[PROBLEM DETAILS]:
Your answer should be the lines below from the one holding "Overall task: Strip" through the one holding "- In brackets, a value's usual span", copied exactly and with nothing else.
^^^^^^^^
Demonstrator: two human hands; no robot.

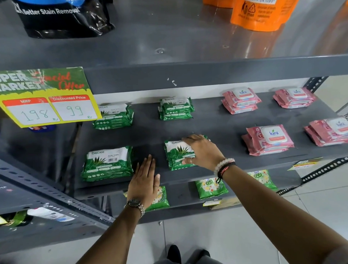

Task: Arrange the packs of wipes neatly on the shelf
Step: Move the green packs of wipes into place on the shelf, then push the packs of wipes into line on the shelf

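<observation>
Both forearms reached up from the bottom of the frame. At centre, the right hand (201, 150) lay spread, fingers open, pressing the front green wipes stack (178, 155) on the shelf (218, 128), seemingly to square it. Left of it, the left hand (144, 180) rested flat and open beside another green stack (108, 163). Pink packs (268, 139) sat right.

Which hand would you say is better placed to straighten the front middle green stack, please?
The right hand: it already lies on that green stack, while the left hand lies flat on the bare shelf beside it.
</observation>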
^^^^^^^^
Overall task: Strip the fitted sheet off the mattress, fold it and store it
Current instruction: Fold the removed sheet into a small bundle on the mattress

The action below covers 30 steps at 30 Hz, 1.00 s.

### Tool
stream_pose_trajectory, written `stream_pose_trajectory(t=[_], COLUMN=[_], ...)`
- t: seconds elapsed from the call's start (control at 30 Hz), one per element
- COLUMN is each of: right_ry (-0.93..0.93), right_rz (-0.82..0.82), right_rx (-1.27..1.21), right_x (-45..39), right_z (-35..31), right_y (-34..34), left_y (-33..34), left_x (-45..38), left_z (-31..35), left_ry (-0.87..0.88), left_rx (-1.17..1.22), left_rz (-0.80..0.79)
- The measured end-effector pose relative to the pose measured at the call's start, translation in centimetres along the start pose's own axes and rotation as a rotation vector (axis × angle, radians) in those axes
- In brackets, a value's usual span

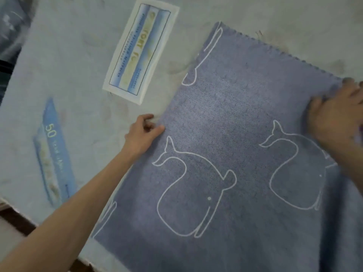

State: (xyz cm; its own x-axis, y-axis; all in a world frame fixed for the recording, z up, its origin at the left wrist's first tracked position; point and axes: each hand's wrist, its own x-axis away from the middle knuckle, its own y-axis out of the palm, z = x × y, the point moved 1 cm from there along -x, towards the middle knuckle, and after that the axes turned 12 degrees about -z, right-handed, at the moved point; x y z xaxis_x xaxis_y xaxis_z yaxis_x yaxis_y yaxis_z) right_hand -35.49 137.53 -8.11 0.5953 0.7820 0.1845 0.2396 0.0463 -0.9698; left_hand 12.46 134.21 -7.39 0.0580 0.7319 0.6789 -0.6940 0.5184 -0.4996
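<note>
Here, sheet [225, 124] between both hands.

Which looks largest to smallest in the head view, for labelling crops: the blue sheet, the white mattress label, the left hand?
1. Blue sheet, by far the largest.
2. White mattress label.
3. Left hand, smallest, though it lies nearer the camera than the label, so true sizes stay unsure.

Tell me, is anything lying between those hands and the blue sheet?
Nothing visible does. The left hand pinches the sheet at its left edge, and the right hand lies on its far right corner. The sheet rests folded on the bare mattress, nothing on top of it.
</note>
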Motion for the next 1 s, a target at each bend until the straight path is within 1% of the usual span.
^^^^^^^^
[EXERCISE SOLUTION]:
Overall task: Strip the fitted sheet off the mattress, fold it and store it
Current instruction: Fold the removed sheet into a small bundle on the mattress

The action below covers 30 steps at 30 Hz, 1.00 s.

### Tool
stream_pose_trajectory, written `stream_pose_trajectory(t=[_], COLUMN=[_], ...)`
- t: seconds elapsed from the call's start (control at 30 Hz), one per element
- COLUMN is each of: right_ry (-0.93..0.93), right_rz (-0.82..0.82), right_rx (-1.27..1.21), right_x (-45..39), right_z (-35..31), right_y (-34..34), left_y (-33..34), left_x (-45..38), left_z (-31..35), left_ry (-0.87..0.88), left_rx (-1.17..1.22), left_rz (-0.80..0.79)
- The measured end-effector pose relative to the pose measured at the call's start, translation in centimetres along the start pose's own axes and rotation as a rotation vector (axis × angle, radians) in those axes
- In brackets, a value's usual span

Nothing else remains to be done in this exercise.